In marked contrast to the uncertainty of the Republican race, the Democratic primary field is all but set. Most national Democratic groups, including the Democratic Senatorial Campaign Committee (DSCC), are backing Congressman Patrick Murphy, a moderate former Republican who they view as having the best chance to take back the seat. Murphy has twice been elected in a Republican-leaning district in southeast Florida, and his electoral history and centrist positions make him a top-tier recruit for the DSCC. He is challenged by liberal firebrand and outspoken Congressman Alan Grayson, who brushed off the pleas of prominent Democratic leaders not to run.
Grayson, who represents a district in central Florida, is well known for his impassioned rhetoric and combative style, and his expletive filled rants and profane personal attacks are the stuff of Capitol Hill legend. From calling a Federal Reserve employee “a K Street whore” to disparaging his Republican opponent as a member of the Taliban, to screaming profanities at journalists, Grayson has a long history of controversy.
In spite of this, or perhaps because of it, Grayson has become a darling of the far left wing of his party. His takedown of GOP health care proposals in the debate on the Affordable Care Act made him an instant progressive hero, and his fierce anti-Republican rhetoric has since reinforced it. Establishment groups, however, worry his entry into the race could be the worst case scenario for Democrats, fearing that his penchant for controversy and extremely liberal beliefs will toss away an otherwise winnable Senate seat in a battleground state.
Early polling is notoriously inaccurate, but the most recent surveys suggest Murphy and the DSCC have a serious problem on their hands. Due to his considerable level of support from national Democratic groups, Murphy remains the favorite, but in a year when Bernie Sanders is a serious challenger for the Presidential nomination, a left-wing fueled Grayson upset appears increasingly possible.

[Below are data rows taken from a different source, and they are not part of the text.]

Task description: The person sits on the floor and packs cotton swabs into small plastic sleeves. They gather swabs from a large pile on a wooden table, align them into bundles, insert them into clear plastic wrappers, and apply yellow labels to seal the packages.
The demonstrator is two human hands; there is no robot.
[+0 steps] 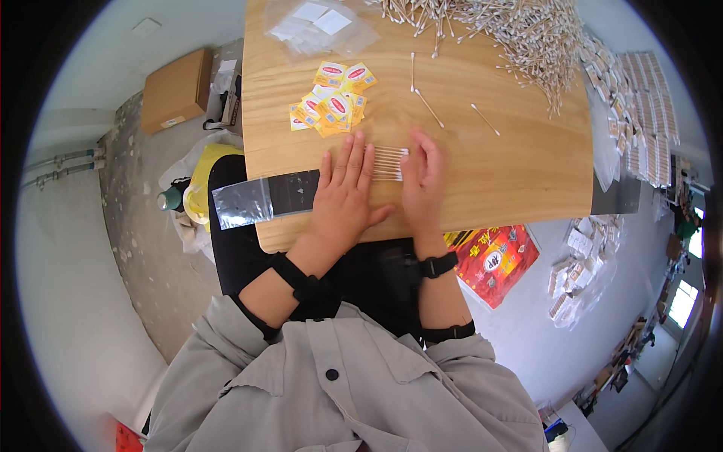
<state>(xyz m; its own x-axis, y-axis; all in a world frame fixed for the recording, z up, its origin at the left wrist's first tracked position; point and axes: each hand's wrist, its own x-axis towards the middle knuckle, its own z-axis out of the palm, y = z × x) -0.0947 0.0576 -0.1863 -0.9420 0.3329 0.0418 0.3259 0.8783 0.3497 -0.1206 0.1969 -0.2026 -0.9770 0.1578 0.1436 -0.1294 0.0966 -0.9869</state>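
Note:
A row of cotton swabs (387, 164) lies side by side on the wooden table (497, 173) near its front edge. Over the left part of the row my left hand (340, 192) rests flat, fingers stretched forward, hiding the swabs' left ends. My right hand (423, 181), slightly blurred, stands on edge at the right-hand tips, its fingers lightly curved and not wrapped round anything. Just beyond my left fingertips is a loose pile of yellow and white printed cards (331, 105). Three single swabs (429, 108) lie farther forward.
A large heap of swabs (527, 45) covers the far right of the table. Clear plastic bags (320, 26) lie at the far left; a clear film sleeve (242, 205) overhangs the left edge. Packed bundles (648, 113) stand at right, and a red package (493, 260) lies below the table.

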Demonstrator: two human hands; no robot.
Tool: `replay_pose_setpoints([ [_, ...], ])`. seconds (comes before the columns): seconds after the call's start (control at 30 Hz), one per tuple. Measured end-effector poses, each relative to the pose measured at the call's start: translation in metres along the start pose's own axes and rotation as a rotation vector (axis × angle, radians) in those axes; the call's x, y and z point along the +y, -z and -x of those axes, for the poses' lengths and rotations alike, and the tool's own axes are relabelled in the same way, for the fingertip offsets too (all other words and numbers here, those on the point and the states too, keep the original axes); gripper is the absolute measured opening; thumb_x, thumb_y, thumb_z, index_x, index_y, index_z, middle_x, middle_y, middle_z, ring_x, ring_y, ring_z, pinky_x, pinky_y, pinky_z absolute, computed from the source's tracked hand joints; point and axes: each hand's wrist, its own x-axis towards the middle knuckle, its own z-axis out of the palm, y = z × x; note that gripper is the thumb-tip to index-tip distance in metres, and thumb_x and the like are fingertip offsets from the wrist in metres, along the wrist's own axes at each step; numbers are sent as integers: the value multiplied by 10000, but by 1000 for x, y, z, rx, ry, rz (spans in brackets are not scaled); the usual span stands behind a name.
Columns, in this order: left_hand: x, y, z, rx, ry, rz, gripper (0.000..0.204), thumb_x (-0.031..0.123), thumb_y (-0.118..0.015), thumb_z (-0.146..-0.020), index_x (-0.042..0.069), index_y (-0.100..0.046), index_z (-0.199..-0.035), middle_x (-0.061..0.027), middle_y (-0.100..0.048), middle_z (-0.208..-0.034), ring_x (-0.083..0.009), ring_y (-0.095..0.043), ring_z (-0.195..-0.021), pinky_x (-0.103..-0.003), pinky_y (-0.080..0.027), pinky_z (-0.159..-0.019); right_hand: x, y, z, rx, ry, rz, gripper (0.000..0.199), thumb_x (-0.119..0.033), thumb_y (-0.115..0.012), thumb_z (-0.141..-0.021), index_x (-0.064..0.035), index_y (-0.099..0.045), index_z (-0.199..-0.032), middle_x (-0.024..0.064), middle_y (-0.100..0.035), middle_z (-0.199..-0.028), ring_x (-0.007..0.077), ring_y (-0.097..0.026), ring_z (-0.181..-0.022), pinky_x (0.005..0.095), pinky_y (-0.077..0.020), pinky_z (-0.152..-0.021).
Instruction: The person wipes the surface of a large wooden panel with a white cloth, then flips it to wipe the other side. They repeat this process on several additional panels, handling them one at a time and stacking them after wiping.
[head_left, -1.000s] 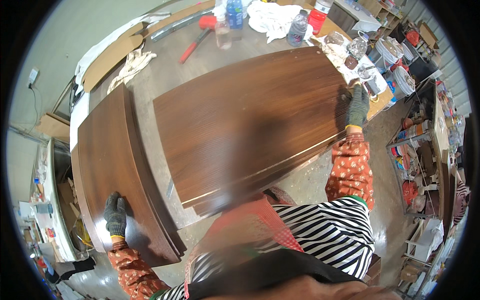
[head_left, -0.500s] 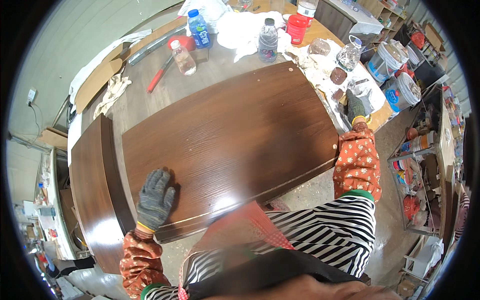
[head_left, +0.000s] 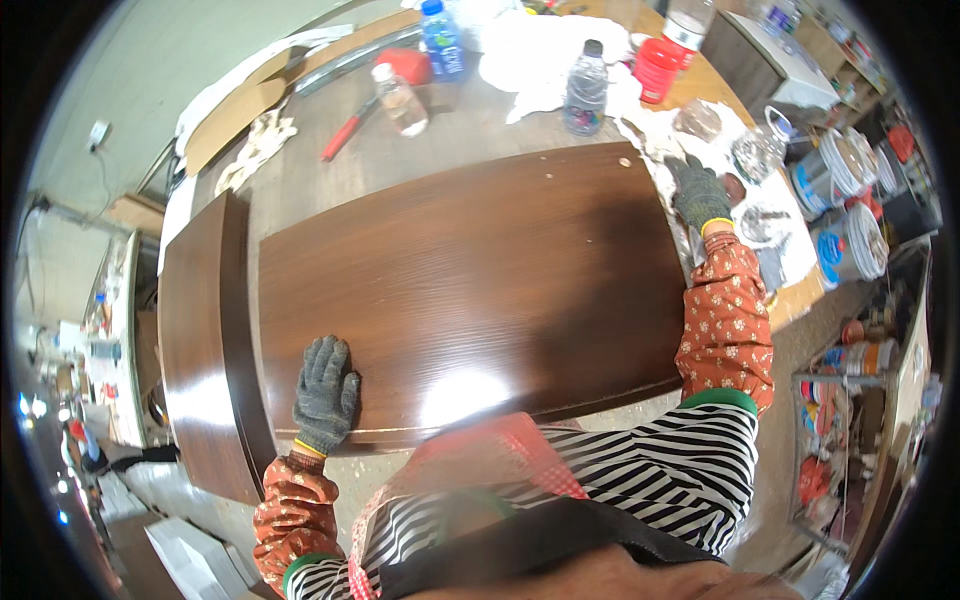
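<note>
A dark brown wooden panel with a glossy surface and a curved far edge lies flat in front of me. My left hand, in a grey knit glove, rests on its near left corner with the fingers stretched out. At the panel's far right corner, my right hand in a similar glove reaches over a stained white cloth, its fingers extended. Whatever lies under that palm is hidden. Close beside it are a brown lump and a clear plastic jug. A second brown panel stands along the left.
Behind the panel are a small clear bottle, a red-handled tool, a blue bottle, a dark-capped bottle and a red container. White buckets stand right of the table, near a cluttered shelf.
My right hand has moved left and away from me, from the table's right side to the cloth by the panel's corner. The left hand stays on the panel. The whole view has shifted slightly.
</note>
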Motion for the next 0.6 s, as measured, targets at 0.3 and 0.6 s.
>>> replay_pose_setpoints([
  [0.3,-12,20,16,115,7,-113,618,296,-721,-876,26,-503,-1388,-268,-505,-1403,-458,-481,-1304,-499,-414,-1094,-11,81,-52,538,28,-1050,366,-195,-520,-1040,41,-559,-1316,163,-632,-1252,231,-617,-1088,350,-506,-939],
  [0.6,32,37,-68,491,19,194,700,347,-754,-817,95,-506,-1421,-218,-472,-1471,-355,-488,-1344,-439,-412,-1105,-329,234,64,-103,1064,-1113,262,-136,-566,-998,-49,-653,-1229,147,-683,-1193,281,-666,-1055,382,-510,-925],
])
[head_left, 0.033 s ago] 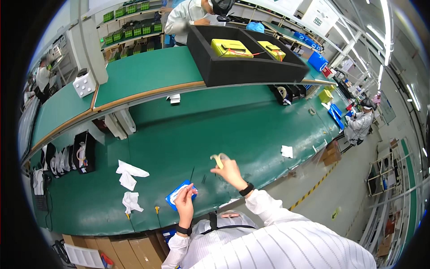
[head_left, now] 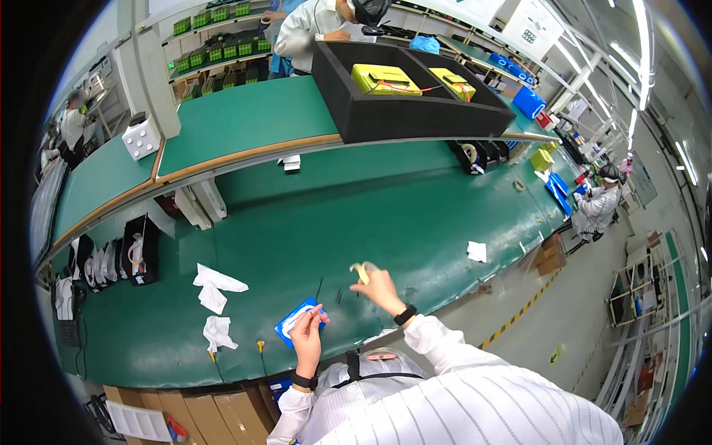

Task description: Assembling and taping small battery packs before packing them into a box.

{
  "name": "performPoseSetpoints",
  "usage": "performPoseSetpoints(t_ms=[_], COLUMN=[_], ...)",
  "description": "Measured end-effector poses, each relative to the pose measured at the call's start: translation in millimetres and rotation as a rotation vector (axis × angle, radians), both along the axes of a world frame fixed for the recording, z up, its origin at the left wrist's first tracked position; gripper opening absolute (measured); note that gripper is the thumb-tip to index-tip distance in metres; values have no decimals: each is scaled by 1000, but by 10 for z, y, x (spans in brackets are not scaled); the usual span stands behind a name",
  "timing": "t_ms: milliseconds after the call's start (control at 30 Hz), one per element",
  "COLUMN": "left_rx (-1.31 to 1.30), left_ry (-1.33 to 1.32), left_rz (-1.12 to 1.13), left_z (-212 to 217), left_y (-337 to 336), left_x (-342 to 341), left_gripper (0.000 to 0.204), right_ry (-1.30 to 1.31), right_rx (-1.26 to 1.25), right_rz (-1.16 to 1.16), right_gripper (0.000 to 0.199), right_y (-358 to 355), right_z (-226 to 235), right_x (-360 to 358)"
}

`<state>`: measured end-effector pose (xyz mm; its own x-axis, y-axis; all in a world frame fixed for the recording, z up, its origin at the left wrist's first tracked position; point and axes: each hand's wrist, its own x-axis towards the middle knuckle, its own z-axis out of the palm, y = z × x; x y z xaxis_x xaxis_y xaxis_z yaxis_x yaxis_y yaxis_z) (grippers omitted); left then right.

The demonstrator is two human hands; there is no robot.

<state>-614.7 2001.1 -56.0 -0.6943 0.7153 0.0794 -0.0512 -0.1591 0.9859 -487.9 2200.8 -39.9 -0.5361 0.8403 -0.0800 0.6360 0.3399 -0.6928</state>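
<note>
My left hand (head_left: 306, 335) rests on the green mat near the table's front edge, its fingers closed on a flat blue piece (head_left: 291, 323) with a white face. My right hand (head_left: 380, 288) is raised a little to the right of it and pinches a small yellow piece (head_left: 361, 271) between its fingertips. Two thin dark wires (head_left: 321, 287) lie on the mat between the hands. White striped sleeves cover both forearms.
Crumpled white wipes (head_left: 215, 285) lie left of my hands, and another white scrap (head_left: 476, 251) to the right. A black tray (head_left: 415, 119) holding yellow packs (head_left: 384, 78) sits on the raised shelf. A person (head_left: 315, 30) stands behind it; another person (head_left: 597, 208) works far right. Cardboard boxes (head_left: 185, 415) stand below.
</note>
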Motion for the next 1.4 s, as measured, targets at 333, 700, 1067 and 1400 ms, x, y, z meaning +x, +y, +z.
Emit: performPoseSetpoints(t_ms=[333, 700, 1067, 1400], left_rx=[-47, 26, 8, -12], left_ry=[143, -142, -201, -253], left_rz=[-49, -54, 6, 5], left_z=[102, 158, 269, 221], left_y=[-110, -66, -87, -65], left_x=[121, 5, 89, 50], left_gripper=[16, 20, 8, 8], right_ry=[27, 164, 257, 346], right_rx=[-194, -350, -17, -437], right_rz=[47, 258, 79, 112], right_gripper=[45, 37, 20, 17], right_y=[-67, -666, -792, -813], right_z=[-1071, 495, 577, 570], right_x=[-55, 75, -34, -95])
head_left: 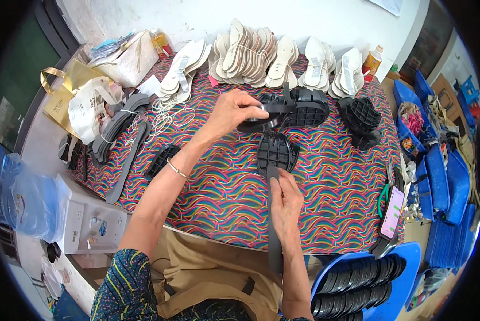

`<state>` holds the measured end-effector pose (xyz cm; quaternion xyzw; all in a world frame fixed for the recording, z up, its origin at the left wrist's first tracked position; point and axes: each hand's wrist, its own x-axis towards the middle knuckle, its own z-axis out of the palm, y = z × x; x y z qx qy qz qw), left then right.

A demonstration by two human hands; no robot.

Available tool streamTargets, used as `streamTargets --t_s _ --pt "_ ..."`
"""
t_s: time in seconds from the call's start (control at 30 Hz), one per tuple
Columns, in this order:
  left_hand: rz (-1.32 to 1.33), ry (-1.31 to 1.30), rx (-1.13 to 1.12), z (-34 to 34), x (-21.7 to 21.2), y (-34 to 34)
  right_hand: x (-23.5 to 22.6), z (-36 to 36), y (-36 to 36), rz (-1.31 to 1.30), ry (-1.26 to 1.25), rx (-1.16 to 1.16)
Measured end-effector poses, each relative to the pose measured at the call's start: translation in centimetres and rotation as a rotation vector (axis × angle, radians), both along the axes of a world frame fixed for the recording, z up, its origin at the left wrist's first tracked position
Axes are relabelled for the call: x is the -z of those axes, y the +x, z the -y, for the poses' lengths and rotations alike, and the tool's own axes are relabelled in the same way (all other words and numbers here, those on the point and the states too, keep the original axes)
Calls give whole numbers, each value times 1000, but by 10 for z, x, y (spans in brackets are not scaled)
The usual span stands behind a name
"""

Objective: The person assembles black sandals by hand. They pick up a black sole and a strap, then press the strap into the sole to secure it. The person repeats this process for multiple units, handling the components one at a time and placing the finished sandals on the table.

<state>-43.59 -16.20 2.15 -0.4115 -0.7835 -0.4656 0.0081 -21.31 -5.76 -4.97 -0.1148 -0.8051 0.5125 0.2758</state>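
An apron is nearest. The right hand pinches a strip, its tip overlapping a sole on the bench; the left hand pinches a blurred black piece. The strip's lower end passes the bench edge, so a loose grip could drop it.

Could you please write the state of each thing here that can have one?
Left hand: at dark pieces, grip unclear
Right hand: grip closed
Dark strip: held, hanging past the table edge
Black sole: lying, grid side up
Phone: screen lit
Insole bundles: tied with cord
Grey strip bundle: tied
White string: tangled, loose
Bottle: upright, capped
Blue bin: holds rows of black pieces
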Motion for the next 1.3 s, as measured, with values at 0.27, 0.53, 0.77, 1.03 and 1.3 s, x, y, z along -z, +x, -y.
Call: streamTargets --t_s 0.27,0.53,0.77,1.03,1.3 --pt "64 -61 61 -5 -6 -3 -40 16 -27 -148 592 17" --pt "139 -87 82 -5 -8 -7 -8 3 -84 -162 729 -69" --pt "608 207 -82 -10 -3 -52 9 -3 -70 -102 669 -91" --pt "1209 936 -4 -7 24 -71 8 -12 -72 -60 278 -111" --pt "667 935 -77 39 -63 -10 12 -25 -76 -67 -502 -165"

In a state as diverse and as complex as Florida, state-wide races are unpredictable, which is part of what makes these two primaries so intriguing. This time in the 2010 cycle, Governor Charlie Crist was widely expected to be the Republican nominee, but instead ended up dropping out of the Republican party and running as an independent, before losing to Marco Rubio by 20 percent. Even if this year’s contests fail to meet the bizarre level of that one, expect two long and vicious fights before either party can even begin to think about winning the general election.